Skip to content

rubeneric/Batch_Client_Template

Repository files navigation

The Azure Batch client template

When to use Azure Batch for your compute job

  1. Does your compute job take longer than you want to wait, or do you want to do more in less time?
  2. Can you divide your job into many similar but independent tasks?

If the answer to these two questions is yes, then you may be in luck. The Azure Batch service is a very accessible way to scale out by parallelizing any application to virtual machines (VMs) in the cloud. Using this cient, it allows the user to plug in their own software by simply updating a configuration file.

Introduction

Azure Batch provides scheduling and management services to orchestrate the scaling of a compute job. To understand exactly what this means, we must first get the terminology clear. One must perform a compute job that can be divided into individual tasks.

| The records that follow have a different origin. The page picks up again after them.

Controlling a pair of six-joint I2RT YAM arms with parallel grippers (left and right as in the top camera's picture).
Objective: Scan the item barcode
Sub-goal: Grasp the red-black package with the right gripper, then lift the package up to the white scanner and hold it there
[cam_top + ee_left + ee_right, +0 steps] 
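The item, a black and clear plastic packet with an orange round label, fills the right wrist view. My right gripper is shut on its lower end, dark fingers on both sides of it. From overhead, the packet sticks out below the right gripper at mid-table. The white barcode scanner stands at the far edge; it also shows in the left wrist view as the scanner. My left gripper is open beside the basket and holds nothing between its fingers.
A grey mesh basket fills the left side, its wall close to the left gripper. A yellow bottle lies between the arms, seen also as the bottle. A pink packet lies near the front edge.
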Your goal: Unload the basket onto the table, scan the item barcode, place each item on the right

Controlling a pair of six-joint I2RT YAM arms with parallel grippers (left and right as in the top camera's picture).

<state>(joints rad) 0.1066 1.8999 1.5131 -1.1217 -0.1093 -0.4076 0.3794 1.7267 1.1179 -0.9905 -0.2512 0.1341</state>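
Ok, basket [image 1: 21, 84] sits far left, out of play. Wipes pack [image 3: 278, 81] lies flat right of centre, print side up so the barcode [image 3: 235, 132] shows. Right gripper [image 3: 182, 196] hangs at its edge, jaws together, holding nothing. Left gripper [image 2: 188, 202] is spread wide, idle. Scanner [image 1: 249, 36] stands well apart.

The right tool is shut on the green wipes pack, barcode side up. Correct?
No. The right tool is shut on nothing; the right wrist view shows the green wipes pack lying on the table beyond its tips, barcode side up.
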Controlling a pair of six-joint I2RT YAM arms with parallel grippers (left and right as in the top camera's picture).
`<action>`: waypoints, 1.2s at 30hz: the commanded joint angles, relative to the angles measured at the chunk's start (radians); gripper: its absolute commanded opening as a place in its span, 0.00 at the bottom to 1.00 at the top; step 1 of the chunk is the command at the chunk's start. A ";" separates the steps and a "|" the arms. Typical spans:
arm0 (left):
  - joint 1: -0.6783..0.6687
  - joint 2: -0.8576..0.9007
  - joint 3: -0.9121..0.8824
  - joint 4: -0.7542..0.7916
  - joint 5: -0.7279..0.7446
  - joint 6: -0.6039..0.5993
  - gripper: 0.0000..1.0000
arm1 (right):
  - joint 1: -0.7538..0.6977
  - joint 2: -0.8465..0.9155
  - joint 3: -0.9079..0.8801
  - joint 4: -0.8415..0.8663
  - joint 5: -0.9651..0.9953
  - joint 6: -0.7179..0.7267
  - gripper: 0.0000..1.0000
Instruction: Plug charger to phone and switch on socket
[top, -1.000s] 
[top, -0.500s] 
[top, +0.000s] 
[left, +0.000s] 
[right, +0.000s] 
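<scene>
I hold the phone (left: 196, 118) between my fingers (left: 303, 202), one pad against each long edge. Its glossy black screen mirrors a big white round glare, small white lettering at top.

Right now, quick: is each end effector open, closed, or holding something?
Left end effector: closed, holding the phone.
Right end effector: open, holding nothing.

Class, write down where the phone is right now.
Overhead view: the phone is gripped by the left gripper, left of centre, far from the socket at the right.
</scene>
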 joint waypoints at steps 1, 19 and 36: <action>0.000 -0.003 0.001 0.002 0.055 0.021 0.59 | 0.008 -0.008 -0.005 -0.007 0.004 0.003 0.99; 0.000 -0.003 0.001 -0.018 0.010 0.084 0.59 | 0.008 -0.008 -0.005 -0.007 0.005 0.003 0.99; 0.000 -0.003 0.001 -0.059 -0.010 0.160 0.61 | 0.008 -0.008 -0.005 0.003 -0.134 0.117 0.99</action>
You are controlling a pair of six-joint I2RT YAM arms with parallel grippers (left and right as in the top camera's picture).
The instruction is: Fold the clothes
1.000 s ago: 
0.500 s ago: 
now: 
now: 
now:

Each task makes use of the exact same application software, but may use unique input files, leading to a task-specific output. The first stage in running your Batch job therefore consists of defining your application, the division of your job into tasks, and the input for each task. In Figure 1 the entire process is shown schematically.

Batch Service deploys a pool of VMs for you--commonly referred to as compute nodes or simply nodes--in Microsoft data centers and handles the division of your tasks over these nodes. When a node has finished a task, Azure Batch sends the next task in the queue to that node. If an error occurs on any node, the interrupted task is resumed on another node. This way, Azure Batch makes sure that your pool is used as efficiently and robustly possible.

alt text

Figure 1: Schematic functioning of Azure Batch. The batch pool and job are being defined and deployed from the user's personal computer.

The number of nodes in your pool, and the size of the nodes (i.e. the technical specifications of the VMs that are deployed by Batch), are for you to decide. A larger pool gets the job done faster, but may result in a larger number of added compute hours due to the overhead time of deploying and decommissioning your nodes. Since you pay per VM, per minute from the time you start your deployment, a smaller pool may therefore be cheaper.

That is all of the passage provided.